E’ con questi galloni sulla manica che ha portato avanti la riforma urbanistica, con una particolare attenzione (appunto) per gli immigrati. Boni si è battuto come un leone per fermare la costruzione delle moschee, facendo passare un emendamento in Regione che imponeva le autorizzazioni comunali per le nuove aperture dei centri di culto. E come un leone ha dato battaglia per far chiudere il centro islamico di viale Jenner a Milano.
Ma il meglio di sé, Boni, l’ha dato con la crociata contro i phone center. Nei suoi interventi aveva il piglio dell’inquisitore: «Nonostante i dodici mesi a disposizione per adeguarsi alla nuova legge», diceva il 28 marzo 2007, «i controlli effettuati su 67 centri di telefonia hanno dimostrato che nessuno di questi era in regola con la normativa vigente». Ancora: «Le indagini svolte in questa prima settimana dall’entrata in vigore della nuova legge, dimostrano che i cittadini milanesi avevano ragione di chiedere alla Giunta regionale lombarda un provvedimento che regolasse in modo serio l’apertura dei phone center». Peccato, però, che un anno e mezzo dopo la Corte costituzionale giudicò illegittima la legge. Motivo: Boni si era sbagliato. Aveva inserito i phone center nell’ambito della legislazione sul commercio, invece di quella di «comunicazione elettronica».
Ma questi flop non impressionarono Bossi. Di fronte all’indefessa e inossidabile fede di Boni, il Senatùr lo presentò anche alle elezioni regionali del 2010. Prese oltre 13 mila voti. Mica pochi, ma non venne riconfermato in Giunta. Per lui, Bossi, preferì il ruolo di presidente del Consiglio regionale. Ma anche qui il leghista è riuscito a far parlare di sé. Ha imposto ai consiglieri regionali l’obbligo di indossare la giacca dopo una goliardata del capogruppo dell’Idv Stefano Zamponi, che aveva regalato alla consigliera Nicole Minetti una maglietta con la scritta, «Finché non vedo non credo». «Il tema è quello del rispetto delle istituzioni», aveva sottolineato Boni, «credo che tutti siamo tenuti ad avere un atteggiamento, ma anche un abbigliamento, consono alla solennità della seduta». E qualche giorno dopo aveva disertato l’aula del Consiglio alla commemorazione per la morte di Oscar Luigi Scalfaro.

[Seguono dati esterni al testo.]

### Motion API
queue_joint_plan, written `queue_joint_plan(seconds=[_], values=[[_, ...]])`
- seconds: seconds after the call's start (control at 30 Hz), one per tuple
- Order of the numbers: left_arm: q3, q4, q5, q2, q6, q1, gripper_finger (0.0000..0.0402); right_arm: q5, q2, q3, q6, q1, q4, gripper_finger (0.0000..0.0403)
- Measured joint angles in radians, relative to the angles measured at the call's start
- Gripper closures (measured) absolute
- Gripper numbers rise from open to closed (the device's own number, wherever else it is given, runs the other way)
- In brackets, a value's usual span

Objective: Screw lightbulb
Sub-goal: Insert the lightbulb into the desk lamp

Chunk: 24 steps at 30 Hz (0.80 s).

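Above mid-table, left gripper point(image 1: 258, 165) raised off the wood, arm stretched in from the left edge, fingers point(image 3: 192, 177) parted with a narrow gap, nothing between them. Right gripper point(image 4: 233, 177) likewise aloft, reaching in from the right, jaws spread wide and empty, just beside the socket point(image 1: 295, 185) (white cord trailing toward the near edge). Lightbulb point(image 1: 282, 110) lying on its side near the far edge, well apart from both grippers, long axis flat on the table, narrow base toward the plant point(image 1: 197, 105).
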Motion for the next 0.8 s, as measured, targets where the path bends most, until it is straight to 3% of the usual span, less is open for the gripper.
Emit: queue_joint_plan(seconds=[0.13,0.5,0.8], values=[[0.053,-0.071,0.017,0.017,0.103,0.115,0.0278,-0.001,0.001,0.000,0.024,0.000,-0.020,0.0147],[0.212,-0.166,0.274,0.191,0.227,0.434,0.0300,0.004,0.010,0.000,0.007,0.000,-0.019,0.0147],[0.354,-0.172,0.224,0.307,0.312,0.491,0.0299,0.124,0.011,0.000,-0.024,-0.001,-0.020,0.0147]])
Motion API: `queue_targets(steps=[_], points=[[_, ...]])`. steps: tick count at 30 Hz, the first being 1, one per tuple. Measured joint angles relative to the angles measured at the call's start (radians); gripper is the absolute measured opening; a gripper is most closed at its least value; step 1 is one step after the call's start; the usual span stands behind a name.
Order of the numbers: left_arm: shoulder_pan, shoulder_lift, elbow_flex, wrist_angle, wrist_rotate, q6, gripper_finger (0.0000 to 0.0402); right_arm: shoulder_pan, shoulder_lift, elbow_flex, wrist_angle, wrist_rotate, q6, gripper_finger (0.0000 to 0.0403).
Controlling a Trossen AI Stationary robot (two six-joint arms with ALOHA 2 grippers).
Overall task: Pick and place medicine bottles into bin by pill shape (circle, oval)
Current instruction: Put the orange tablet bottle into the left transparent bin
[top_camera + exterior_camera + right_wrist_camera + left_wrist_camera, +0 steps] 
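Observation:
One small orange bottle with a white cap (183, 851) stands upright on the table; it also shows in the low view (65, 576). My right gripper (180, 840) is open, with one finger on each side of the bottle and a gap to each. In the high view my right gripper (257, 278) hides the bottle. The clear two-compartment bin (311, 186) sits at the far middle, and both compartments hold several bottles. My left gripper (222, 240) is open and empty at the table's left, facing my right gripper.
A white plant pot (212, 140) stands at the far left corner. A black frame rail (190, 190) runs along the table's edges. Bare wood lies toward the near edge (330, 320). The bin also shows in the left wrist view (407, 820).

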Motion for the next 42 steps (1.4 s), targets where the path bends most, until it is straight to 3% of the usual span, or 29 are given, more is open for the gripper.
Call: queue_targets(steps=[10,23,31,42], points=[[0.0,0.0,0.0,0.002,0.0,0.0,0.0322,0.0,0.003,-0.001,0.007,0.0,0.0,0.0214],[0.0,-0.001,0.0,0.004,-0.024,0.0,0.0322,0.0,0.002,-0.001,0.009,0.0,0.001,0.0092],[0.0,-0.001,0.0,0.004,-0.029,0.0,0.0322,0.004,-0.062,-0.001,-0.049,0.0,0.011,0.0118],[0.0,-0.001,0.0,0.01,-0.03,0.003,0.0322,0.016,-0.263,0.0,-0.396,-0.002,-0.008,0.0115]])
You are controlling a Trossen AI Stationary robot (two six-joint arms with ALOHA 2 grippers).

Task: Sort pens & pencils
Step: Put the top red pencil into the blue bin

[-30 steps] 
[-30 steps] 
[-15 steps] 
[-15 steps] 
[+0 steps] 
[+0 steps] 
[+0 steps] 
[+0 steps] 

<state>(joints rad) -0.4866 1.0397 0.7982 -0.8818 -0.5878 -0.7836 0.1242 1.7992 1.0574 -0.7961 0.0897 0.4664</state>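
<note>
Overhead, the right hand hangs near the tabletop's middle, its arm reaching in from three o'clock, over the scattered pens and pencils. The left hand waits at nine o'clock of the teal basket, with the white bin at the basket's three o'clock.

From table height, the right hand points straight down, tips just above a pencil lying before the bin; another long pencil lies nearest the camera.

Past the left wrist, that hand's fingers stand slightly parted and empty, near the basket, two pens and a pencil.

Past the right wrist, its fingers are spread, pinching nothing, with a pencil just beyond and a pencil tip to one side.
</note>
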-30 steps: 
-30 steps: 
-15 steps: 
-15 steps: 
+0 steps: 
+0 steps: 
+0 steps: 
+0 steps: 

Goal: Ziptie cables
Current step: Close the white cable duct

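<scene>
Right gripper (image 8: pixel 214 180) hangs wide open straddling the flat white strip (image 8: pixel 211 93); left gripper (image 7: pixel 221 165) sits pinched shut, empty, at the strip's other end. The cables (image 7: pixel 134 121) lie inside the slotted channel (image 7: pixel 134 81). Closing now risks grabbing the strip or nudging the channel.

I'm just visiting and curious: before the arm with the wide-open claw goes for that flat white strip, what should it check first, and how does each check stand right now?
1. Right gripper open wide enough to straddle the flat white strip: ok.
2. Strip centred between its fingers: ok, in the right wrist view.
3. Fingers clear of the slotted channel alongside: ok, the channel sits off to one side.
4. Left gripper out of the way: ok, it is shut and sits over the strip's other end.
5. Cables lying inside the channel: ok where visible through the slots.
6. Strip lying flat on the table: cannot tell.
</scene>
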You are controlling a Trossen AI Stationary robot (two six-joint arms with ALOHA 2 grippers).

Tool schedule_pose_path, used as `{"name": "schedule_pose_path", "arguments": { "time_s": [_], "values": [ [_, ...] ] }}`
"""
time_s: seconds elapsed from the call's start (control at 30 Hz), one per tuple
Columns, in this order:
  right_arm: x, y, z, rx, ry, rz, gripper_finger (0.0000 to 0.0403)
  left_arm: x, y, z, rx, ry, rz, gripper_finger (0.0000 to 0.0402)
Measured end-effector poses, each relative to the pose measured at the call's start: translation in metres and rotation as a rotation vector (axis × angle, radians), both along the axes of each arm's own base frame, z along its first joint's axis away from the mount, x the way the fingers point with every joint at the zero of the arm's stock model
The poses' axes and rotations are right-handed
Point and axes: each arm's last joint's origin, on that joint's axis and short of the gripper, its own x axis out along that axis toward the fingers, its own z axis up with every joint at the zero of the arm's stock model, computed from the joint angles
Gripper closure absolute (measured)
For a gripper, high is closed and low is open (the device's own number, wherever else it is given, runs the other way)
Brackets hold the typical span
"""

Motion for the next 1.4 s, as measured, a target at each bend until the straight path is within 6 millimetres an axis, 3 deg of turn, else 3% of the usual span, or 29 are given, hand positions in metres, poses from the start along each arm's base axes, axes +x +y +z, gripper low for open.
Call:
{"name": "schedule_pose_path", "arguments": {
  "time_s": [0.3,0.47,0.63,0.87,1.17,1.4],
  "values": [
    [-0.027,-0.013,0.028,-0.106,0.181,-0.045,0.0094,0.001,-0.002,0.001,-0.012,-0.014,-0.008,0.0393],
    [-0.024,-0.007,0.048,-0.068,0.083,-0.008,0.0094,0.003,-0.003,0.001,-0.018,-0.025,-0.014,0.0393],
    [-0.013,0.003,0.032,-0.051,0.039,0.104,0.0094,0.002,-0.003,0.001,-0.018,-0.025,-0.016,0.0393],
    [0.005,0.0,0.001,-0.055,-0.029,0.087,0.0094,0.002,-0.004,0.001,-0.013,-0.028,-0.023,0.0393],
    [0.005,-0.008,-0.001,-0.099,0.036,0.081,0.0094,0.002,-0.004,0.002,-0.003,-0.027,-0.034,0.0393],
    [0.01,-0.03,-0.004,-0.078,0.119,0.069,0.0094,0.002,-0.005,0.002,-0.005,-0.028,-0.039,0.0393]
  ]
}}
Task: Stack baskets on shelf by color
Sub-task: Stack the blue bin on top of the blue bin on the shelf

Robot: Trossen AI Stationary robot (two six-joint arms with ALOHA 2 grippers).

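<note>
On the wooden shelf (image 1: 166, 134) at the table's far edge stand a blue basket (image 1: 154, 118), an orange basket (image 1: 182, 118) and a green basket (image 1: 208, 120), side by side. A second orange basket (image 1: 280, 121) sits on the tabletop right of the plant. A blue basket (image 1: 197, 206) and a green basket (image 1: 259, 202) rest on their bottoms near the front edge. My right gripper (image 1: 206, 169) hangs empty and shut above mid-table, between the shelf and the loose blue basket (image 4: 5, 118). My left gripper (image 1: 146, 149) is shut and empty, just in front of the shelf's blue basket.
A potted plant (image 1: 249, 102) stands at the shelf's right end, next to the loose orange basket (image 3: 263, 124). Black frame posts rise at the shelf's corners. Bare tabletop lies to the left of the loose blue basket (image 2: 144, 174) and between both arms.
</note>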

Tra le sue passioni c’è il Milan: una foto con Pato campeggia nella homepage del sito di Boni. Proprio sotto il simbolo leghista del Sole delle Alpi. E ci sono i social network, Facebook e Twitter compresi, naturalmente. Tant’è che sul primo, dove è seguito da seimila persone, ha annunciato di essere indagato. Ricevendo in cambio centinaia di messaggi di solidarietà, molti con su scritto «mai mulà tegn dur». E sul secondo social network ha twittato: «Vi ringrazio tutti, appena posso vi rispondo ad uno ad uno in posta. Buona serata, io non mi arrendo. Have a nice evening». Caspita, anche anglofono: buona serata.